Seltene Erden, eine Gruppe von 17 metallischen Elementen, sind essenziell für die Automobilherstellung – sie ermöglichen unter anderem den Betrieb von Scheibenwischern, Sicherheitsgurten und Lautsprechern. Derzeit stammen etwa 90% der seltenen Erden, die in den USA genutzt werden, aus China, dem weltweit größten Produzenten. Dies verleiht China erhebliche Verhandlungsmacht in den wirtschaftlichen Auseinandersetzungen mit den USA.
Im April verschärfte Peking die Exportkontrollen, womit Unternehmen nun Lizenzen für den Export dieser Mineralien benötigen. Diese administrativen Hürden bereiten US-Autobauern Kopfschmerzen. Jüngst erzielten Unterhändler aus den USA und China in London eine Einigung, die eine Wiederaufnahme der regulären Exporte von seltenen Erden vorsieht.
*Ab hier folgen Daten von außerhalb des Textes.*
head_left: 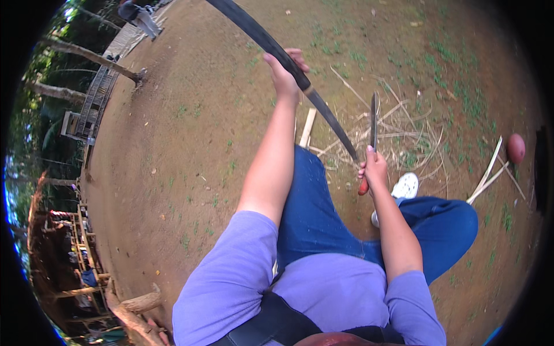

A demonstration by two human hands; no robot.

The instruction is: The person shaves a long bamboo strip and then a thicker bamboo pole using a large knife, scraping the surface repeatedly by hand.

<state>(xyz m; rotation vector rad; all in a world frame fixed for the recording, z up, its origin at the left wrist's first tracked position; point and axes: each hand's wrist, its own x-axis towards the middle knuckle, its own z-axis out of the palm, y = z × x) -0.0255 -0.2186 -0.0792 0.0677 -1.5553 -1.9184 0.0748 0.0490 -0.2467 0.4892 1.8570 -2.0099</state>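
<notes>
A long, dark, slightly curved strip [254,29] runs from the top edge down toward the middle. My left hand [285,78] is closed around it, its fingertips showing on the far side. Just below that hand a pale band crosses the strip, and the part beyond is narrower [334,123]. Its lower end comes right up to the fingers of my right hand [375,168]; whether they touch is unclear. That hand grips a knife [373,124] by its orange-red handle, with the narrow blade pointing away from me.
Thin pale shavings [410,138] lie scattered on the dirt ground beyond my knees. A flat pale slat [307,128] is beside my left leg. Farther right are a reddish round object [516,149] and several pale sticks [487,180]. Another person [138,17] stands far left.
</notes>
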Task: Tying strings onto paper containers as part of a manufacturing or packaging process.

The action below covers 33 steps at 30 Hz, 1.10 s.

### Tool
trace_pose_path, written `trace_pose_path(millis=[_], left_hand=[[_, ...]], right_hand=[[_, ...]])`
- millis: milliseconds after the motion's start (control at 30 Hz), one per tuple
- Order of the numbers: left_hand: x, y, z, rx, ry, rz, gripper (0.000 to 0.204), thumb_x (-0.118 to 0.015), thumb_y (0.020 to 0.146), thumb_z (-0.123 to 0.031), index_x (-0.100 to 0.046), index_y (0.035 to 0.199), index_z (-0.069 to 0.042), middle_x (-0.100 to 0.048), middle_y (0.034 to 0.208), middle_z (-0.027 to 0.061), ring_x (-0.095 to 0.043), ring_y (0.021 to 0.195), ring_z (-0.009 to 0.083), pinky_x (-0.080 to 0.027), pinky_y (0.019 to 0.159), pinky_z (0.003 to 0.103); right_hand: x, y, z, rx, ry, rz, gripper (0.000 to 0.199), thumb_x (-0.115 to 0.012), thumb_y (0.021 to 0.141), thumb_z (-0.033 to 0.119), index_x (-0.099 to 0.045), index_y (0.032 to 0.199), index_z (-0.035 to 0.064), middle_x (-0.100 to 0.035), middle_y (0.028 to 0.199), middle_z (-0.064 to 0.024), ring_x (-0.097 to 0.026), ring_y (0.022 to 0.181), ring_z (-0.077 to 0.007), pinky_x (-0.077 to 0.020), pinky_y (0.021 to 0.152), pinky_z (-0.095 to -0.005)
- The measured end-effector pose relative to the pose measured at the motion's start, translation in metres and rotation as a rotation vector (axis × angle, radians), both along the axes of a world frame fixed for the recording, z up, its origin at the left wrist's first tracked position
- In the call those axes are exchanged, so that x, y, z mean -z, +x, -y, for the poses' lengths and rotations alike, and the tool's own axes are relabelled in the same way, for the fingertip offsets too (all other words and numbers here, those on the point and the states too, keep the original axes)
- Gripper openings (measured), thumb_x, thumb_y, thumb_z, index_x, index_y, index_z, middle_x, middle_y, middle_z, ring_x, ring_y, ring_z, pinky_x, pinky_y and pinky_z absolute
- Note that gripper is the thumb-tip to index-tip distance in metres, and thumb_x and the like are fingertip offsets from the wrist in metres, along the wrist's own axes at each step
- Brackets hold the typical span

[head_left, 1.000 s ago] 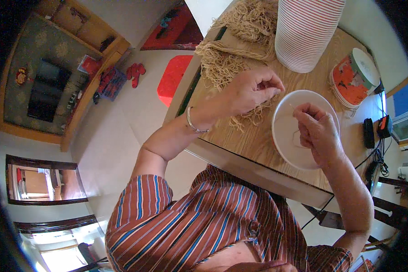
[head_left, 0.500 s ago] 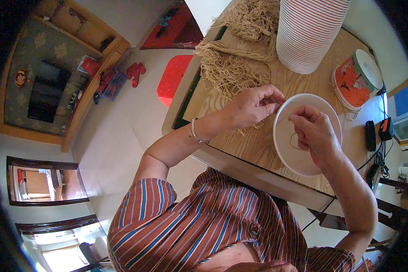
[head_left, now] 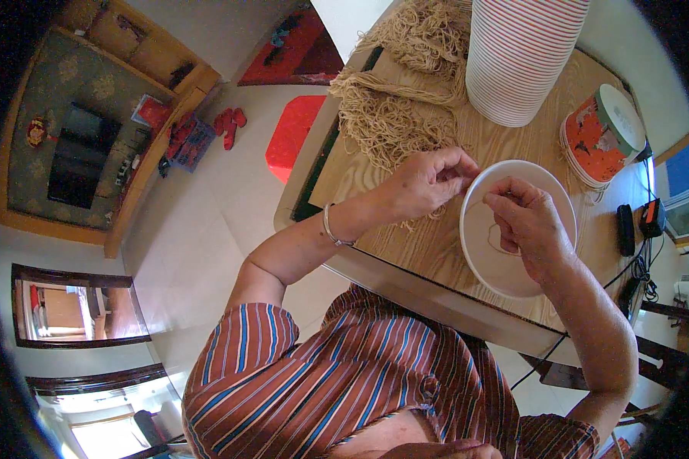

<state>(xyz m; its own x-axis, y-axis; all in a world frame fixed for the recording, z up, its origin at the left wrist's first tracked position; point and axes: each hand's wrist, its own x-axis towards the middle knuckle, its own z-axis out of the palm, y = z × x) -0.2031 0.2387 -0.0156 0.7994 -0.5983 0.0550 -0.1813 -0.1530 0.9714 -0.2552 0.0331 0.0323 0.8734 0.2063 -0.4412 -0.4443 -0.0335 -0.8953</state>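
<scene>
Through the head camera I saw the tub point(head_left: 517, 281) near the close edge of the table point(head_left: 413, 249), its mouth toward me, likely set there so both hands could reach it. The right hand point(head_left: 532, 222) was over its mouth, thumb and forefinger pinched together on a thin cord point(head_left: 492, 242) that looped down inside; I judged the tip grip suited so fine a strand. The left hand point(head_left: 430, 182) was at the tub's left rim, fingers curled with thumb and fingertips nearly meeting; whether they gripped the rim, the cord or nothing, I couldn't tell. Perhaps it was placed there to steady that side. Loose yarn point(head_left: 398, 126) lay in tangled heaps beyond the left hand, probably kept that close for easy picking. The stack point(head_left: 522, 65) of nested tubs rose behind, presumably nested to save room, and an orange bucket point(head_left: 593, 141) sat farther right, well apart from the left hand and out of the working space.
</scene>
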Motion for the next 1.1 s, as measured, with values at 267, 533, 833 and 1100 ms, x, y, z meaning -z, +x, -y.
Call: trace_pose_path(millis=[267, 533, 833, 1100], left_hand=[[-0.001, -0.001, -0.003, 0.022, -0.014, -0.021, 0.02, -0.052, 0.092, -0.002, -0.057, 0.111, -0.003, -0.062, 0.101, 0.0018, -0.057, 0.096, 0.0093, -0.046, 0.088, 0.026], [0.001, -0.003, 0.001, -0.052, -0.059, 0.044, 0.016, -0.06, 0.088, -0.003, -0.061, 0.103, -0.001, -0.066, 0.086, 0.0025, -0.06, 0.079, 0.0076, -0.05, 0.072, 0.024], [-0.005, -0.005, 0.001, -0.121, 0.127, 0.175, 0.014, -0.063, 0.085, -0.005, -0.064, 0.1, -0.006, -0.067, 0.086, 0.0039, -0.064, 0.081, 0.0111, -0.052, 0.074, 0.027], [-0.001, -0.008, 0.007, -0.195, 0.133, 0.375, 0.011, -0.065, 0.083, -0.006, -0.061, 0.092, -0.002, -0.067, 0.079, 0.0088, -0.066, 0.069, 0.0158, -0.053, 0.064, 0.029]], right_hand=[[0.001, 0.001, -0.001, -0.005, 0.006, 0.006, 0.011, -0.063, 0.089, 0.018, -0.062, 0.092, 0.0073, -0.048, 0.065, 0.0042, -0.043, 0.051, -0.0051, -0.0345, 0.042, -0.0213], [0.002, 0.003, -0.003, -0.009, -0.038, 0.01, 0.013, -0.063, 0.089, 0.019, -0.062, 0.091, 0.0065, -0.048, 0.064, 0.0036, -0.043, 0.05, -0.0055, -0.0346, 0.041, -0.0214], [0.0, 0.005, -0.007, -0.006, -0.047, 0.028, 0.014, -0.062, 0.089, 0.02, -0.063, 0.089, 0.0054, -0.048, 0.063, 0.0026, -0.043, 0.048, -0.006, -0.0341, 0.039, -0.0224], [0.002, 0.008, -0.009, -0.008, -0.021, 0.02, 0.013, -0.061, 0.09, 0.018, -0.062, 0.088, 0.0052, -0.048, 0.063, 0.0022, -0.042, 0.048, -0.006, -0.0338, 0.039, -0.0228]])
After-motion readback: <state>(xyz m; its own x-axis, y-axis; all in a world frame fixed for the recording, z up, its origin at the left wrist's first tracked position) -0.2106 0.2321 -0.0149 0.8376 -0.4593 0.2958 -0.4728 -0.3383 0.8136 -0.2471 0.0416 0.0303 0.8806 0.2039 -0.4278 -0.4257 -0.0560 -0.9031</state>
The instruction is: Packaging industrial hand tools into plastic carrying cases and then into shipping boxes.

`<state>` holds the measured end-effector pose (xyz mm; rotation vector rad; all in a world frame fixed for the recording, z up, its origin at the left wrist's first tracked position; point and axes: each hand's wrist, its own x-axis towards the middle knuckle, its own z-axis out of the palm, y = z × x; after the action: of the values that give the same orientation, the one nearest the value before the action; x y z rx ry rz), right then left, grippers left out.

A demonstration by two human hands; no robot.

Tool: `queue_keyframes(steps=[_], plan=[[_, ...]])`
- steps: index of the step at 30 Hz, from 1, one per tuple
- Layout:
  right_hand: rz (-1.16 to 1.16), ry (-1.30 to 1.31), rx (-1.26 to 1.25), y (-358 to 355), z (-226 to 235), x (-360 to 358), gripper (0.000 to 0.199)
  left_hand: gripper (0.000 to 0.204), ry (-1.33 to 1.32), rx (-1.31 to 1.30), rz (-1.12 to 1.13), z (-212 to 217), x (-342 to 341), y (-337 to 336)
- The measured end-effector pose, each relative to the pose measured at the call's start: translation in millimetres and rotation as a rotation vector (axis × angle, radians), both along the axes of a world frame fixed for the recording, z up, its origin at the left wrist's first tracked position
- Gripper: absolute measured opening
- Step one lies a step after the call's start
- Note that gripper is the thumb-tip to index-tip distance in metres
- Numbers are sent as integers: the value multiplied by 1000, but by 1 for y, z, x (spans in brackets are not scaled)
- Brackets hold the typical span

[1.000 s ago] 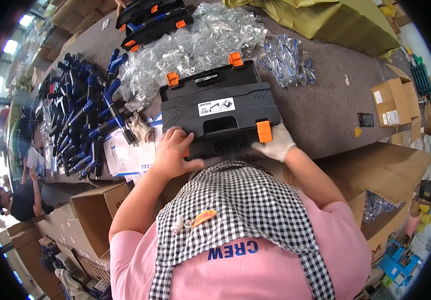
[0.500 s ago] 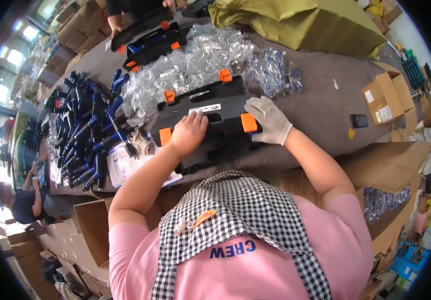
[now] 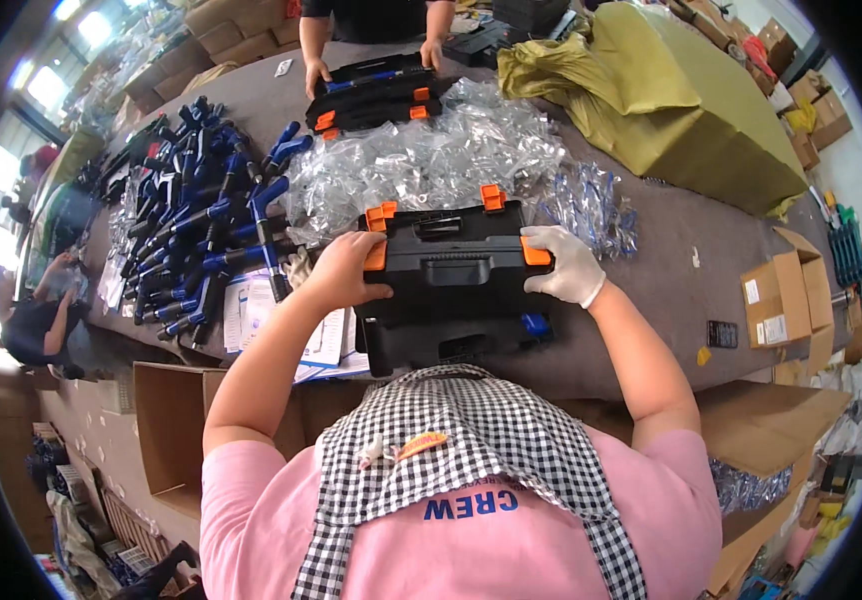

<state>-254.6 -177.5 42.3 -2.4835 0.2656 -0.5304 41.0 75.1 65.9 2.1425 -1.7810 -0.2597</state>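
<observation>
At the near edge of the grey table [image 3: 651,300], we grip a black tool case [image 3: 456,265].
Our bare left hand [image 3: 344,270] and gloved right hand [image 3: 564,264] clamp fingers over its orange latches; clear plastic bags [image 3: 421,165] lie just beyond the case.

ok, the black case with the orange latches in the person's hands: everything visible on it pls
The black tool case looks like moulded plastic, with four orange latches: two on its far edge, one under each hand. A recessed handle runs along the near face. It is held tilted above the grey table. The bare left hand grips its left end, the white-gloved right hand its right end. Something blue shows at its lower right corner.
</observation>
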Motion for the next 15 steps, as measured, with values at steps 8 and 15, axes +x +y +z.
queue_keyframes(steps=[8,15], plan=[[89,-219,-12,-7,-13,3,52,66,12,-358,-216,-36,16,3],[171,-226,-144,-7,-3,-1,59,71,1,-161,-132,-14,-2,16]])
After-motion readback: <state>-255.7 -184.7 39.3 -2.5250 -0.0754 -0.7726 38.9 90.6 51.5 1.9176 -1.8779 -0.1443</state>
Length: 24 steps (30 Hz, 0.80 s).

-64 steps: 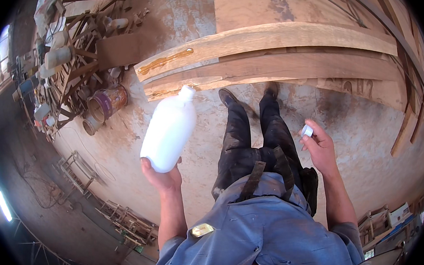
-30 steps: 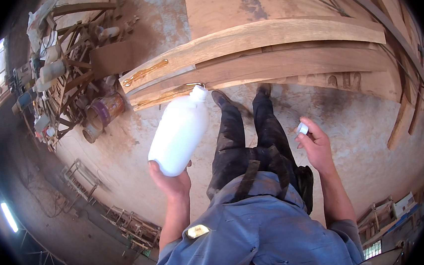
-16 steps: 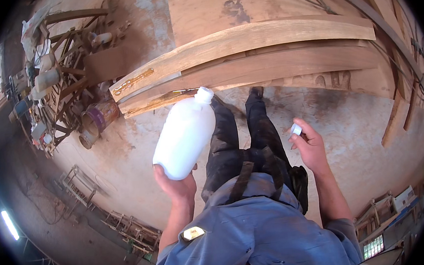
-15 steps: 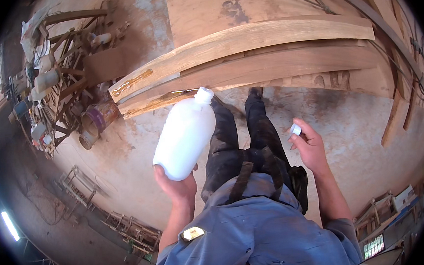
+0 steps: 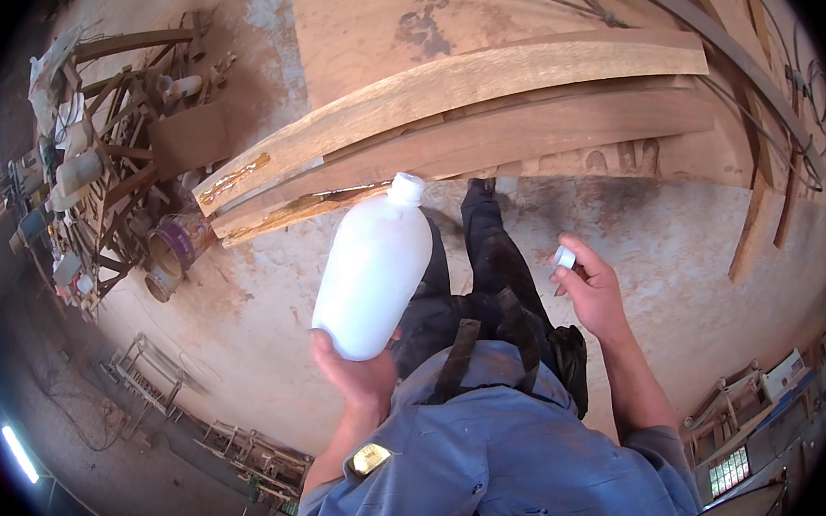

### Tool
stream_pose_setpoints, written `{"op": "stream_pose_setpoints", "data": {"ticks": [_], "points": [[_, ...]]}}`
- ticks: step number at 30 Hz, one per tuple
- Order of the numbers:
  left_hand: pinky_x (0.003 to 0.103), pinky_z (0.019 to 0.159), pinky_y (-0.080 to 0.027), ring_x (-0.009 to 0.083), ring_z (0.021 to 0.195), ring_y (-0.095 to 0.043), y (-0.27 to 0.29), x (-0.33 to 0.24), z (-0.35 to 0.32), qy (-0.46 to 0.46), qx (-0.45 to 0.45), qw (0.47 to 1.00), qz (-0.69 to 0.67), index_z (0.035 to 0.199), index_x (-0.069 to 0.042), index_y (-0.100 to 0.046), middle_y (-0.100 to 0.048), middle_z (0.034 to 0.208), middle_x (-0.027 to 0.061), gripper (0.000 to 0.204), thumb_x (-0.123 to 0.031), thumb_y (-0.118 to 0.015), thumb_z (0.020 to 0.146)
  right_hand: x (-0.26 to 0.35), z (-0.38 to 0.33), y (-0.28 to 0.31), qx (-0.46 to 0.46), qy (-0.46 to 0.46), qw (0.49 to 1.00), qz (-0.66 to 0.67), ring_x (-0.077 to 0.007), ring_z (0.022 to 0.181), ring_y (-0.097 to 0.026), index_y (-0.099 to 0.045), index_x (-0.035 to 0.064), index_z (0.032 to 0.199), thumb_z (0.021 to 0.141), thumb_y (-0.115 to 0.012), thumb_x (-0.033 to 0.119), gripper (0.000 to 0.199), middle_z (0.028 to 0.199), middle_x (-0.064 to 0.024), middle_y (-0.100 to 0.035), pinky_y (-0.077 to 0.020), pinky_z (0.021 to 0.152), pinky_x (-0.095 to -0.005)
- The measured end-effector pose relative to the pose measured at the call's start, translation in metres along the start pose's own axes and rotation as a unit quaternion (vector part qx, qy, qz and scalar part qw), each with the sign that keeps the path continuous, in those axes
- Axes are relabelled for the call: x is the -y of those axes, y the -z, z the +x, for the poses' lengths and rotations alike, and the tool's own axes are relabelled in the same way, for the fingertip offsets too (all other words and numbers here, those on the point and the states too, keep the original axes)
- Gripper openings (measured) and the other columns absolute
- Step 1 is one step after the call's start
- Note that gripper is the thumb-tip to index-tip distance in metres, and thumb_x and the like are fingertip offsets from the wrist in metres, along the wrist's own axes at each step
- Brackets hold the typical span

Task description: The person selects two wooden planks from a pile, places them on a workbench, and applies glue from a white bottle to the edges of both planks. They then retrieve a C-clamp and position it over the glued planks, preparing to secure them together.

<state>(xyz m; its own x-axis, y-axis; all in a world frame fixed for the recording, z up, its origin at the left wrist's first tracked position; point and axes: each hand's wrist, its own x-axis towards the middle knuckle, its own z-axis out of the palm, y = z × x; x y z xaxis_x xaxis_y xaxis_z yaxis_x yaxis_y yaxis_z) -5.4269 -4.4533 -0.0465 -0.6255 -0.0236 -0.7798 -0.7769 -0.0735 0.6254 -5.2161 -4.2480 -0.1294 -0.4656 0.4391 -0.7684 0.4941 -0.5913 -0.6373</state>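
Note:
My left hand (image 5: 356, 371) is wrapped round the base of a white plastic bottle (image 5: 375, 273), which tilts with its neck (image 5: 407, 190) up and to the right, close to the planks. Between the fingers of my right hand (image 5: 592, 292) I pinch a small white cap (image 5: 563, 258), out to the right of my legs. Beyond the bottle lie two long wooden planks. The far plank (image 5: 476, 76) has an amber, glossy smear (image 5: 237, 179) at its left end. On the nearer plank (image 5: 539, 130), a wet dark streak (image 5: 331, 198) runs along the left edge.
At the left stands a cluttered heap of wood frames and plastic containers (image 5: 81, 172), with a purple-banded bucket (image 5: 179, 242) beside it. Cables and curved strips (image 5: 704, 12) lie at the upper right. A wooden frame (image 5: 151, 376) rests on the floor at lower left.
The planks and surroundings have shifted left in the view. The bottle sits slightly further right against the planks, still in my left hand; the cap stays in my right.

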Motion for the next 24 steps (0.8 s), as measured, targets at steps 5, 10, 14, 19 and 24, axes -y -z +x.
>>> {"op": "stream_pose_setpoints", "data": {"ticks": [5,10,14,19,24], "points": [[0.042,0.063,-0.050,0.0301,0.087,-0.063,-0.009,0.008,-0.005,0.012,0.037,0.999,-0.012,0.129,-0.005,-0.050,-0.064,0.109,0.0143,0.071,-0.064,-0.046,0.090,-0.001,-0.003,0.003,-0.007,-0.003,1.000,0.010,-0.0098,0.085,-0.062,-0.055,0.0009,0.133,0.092,-0.062,0.001,0.042,0.103,-0.0051,-0.067,-0.0522,0.068,-0.0250],[0.042,0.063,-0.050,0.0301,0.086,-0.064,-0.015,0.012,-0.008,0.021,0.046,0.998,-0.028,0.130,-0.002,-0.049,-0.064,0.108,0.0155,0.076,-0.065,-0.051,0.088,0.000,-0.004,0.005,-0.004,-0.015,1.000,0.006,-0.0114,0.085,-0.062,-0.054,0.0018,0.134,0.092,-0.060,0.001,0.042,0.104,-0.0072,-0.067,-0.0522,0.067,-0.0259],[0.042,0.063,-0.050,0.0301,0.084,-0.063,-0.014,0.011,-0.012,0.023,0.025,0.999,-0.038,0.130,-0.003,-0.049,-0.064,0.108,0.0153,0.077,-0.067,-0.050,0.087,0.000,-0.003,0.006,0.006,-0.010,1.000,0.003,-0.0111,0.085,-0.062,-0.054,0.0020,0.135,0.092,-0.061,0.001,0.043,0.104,-0.0069,-0.066,-0.0522,0.067,-0.0260],[0.042,0.063,-0.049,0.0300,0.083,-0.062,-0.006,0.005,-0.011,0.033,-0.027,0.998,-0.048,0.128,-0.005,-0.050,-0.064,0.108,0.0142,0.075,-0.069,-0.046,0.088,0.001,-0.001,0.005,0.006,-0.013,1.000,0.007,-0.0090,0.084,-0.061,-0.055,0.0013,0.133,0.092,-0.062,0.002,0.042,0.100,-0.0044,-0.066,-0.0519,0.067,-0.0248],[0.042,0.062,-0.048,0.0300,0.084,-0.062,0.000,-0.003,-0.011,0.030,-0.056,0.997,-0.053,0.126,-0.007,-0.051,-0.064,0.109,0.0130,0.072,-0.069,-0.042,0.090,0.004,0.001,0.003,0.011,-0.017,1.000,-0.002,-0.0087,0.083,-0.061,-0.055,0.0013,0.133,0.092,-0.062,0.002,0.042,0.099,-0.0040,-0.066,-0.0518,0.067,-0.0246]]}}
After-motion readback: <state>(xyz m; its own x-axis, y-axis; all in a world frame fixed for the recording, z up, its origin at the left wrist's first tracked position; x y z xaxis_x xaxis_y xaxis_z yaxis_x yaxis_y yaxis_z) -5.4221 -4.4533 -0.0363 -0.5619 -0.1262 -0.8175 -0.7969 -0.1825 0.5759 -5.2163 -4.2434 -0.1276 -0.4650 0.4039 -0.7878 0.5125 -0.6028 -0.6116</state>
Doch die Herausforderungen bleiben bestehen: Ford CFO Sherry House erklärte kürzlich, dass die neuen Exportkontrollen aus China zeitaufwendige Prozesse mit sich bringen. Obwohl die Abläufe überwiegend erfolgreich sind, könnte der administrative Aufwand für Ford langfristig zu einem größeren Problem werden. Farley äußerte sich jedoch optimistisch bezüglich der jüngsten Entwicklungen in den Handelsgesprächen und hofft auf eine baldige Entspannung der Lieferengpässe.
Dennoch bleibt das Schicksal der Wertschöpfungsketten der Automobilindustrie vorerst ein nervenaufreibendes Tagesgeschäft.